Si Chainsaw Man concentre l’essentiel de l’attention le concernant, Tatsuki Fujimoto est décidément un drôle d’olibrius : car si son manga phare figure clairement parmi les fers de lance du Weekly Shōnen Jump, ses précédents travaux illustraient déjà sa propension à la bizarrerie consommée et à la mise en abime. Mais c’est surtout son usage de l’art au sens large qui dénote, les one shots Look Back et Adieu Eri poussant loin le curseur de la création dans la création, un prisme aussi démonstratif que remuant dans leurs finalités autobiographiques.

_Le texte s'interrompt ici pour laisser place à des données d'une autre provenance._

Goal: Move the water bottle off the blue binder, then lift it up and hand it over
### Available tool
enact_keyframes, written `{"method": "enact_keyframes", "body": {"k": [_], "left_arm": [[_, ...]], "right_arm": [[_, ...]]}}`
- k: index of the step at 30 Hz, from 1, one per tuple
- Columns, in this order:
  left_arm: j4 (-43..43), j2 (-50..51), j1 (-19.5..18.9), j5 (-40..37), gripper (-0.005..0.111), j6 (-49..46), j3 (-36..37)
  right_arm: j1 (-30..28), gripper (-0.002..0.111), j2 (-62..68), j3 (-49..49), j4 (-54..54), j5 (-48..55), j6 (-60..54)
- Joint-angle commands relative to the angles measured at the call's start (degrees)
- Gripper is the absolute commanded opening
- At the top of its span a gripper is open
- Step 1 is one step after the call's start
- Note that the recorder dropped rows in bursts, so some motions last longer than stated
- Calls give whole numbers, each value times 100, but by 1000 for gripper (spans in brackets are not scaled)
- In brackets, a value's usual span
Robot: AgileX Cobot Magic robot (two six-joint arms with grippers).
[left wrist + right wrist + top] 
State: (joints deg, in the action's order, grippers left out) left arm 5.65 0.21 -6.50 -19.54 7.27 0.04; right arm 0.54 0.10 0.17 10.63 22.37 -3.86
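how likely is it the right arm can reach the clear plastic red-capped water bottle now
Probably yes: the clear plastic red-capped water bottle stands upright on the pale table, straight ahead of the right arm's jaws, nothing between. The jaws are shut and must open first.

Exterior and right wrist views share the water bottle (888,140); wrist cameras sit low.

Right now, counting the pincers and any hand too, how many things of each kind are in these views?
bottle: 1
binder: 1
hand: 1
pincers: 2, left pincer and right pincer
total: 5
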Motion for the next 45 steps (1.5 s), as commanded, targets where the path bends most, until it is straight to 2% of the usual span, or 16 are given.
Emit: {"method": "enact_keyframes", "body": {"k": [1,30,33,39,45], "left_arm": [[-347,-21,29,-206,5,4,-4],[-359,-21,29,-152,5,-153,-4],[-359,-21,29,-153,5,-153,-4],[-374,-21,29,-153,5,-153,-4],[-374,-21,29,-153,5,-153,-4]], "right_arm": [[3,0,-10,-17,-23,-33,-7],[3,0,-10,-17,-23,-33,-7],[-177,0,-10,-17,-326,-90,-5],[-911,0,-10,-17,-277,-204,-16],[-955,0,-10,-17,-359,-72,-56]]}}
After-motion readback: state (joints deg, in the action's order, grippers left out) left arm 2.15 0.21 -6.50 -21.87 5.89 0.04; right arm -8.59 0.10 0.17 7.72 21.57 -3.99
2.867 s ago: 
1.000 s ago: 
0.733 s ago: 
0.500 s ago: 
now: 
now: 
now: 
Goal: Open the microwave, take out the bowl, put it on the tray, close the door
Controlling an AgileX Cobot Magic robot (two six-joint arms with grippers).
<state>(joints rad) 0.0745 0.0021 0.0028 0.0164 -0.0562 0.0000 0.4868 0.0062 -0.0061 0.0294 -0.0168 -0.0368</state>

C’est quelque chose que nous retrouvons aussi dans Fire Punch, dont l’étiquette « shōnen » a tout du leurre réducteur : car ce premier sériel, non content d’avoir rencontré un certain succès, a tout de l’anomalie générale, usant avec malice des codes du genre pour mieux les détourner à ses propres fins. Impossible donc de rester indifférent, en bien comme en mal, aux aventures d’Agni, postulant malgré lui au rôle archétypal du héros vengeur… si ce n’est que rien ne se passera comme prévu, dans la droite lignée d’une atmosphère et d’un décorum déroutant : période glaciaire, pouvoirs surnaturels, mutilations consentantes et désespoir constamment renouvelé ont de quoi remuer.
Entre quête de sens et imprévisibilité chronique, Fire Punch est donc généreux en surprises de tout acabit, pour la plupart funestes et désenchantées, à rebours total des grands principes de ses contemporains. Sans s’attacher vraiment à Agni, qui adoptera à ses dépens un costume des plus ambivalents, le lecteur aura tout le loisir (et déplaisir) d’observer les frasques d’une humanité avilie à l’extrême, l’auteur ne lésinant pas sur l’immoral pour appuyer son effet : une démarche souvent gratuite et donc regrettable, mais paradoxalement indispensable à la signature si atypique de l’œuvre.
Une unicité qui se retrouvera donc, comme évoqué, dans son rapport à l’art et la création, l’imparable Togata dynamitant le manga jusque dans sa narration et sa composition dès son arrivée, illustrant par la même occasion la vista créative et le sens de la mise en scène de Fujimoto : dire que la séquence du train est mémorable tient de l’euphémisme. La suite, quoique peu à peu confuse, développera de façon plus intimiste les enjeux identitaires et objectifs de ses protagonistes, confortant la posture à part de Fire Punch : ce qui, assorti d’une ribambelle de rebondissements inopinés, ferrera jusqu’à son terme un lectorat savamment décontenancé.
Reste donc ses excentricités, parfois à double-tranchant, et un dénouement plutôt décousu qui amoindrissent sa réussite, mais le constat demeure très positif : Fire Punch est une proposition aussi déplaisante (dans le bon sens du terme… globalement) qu’impressionnante dans son essence.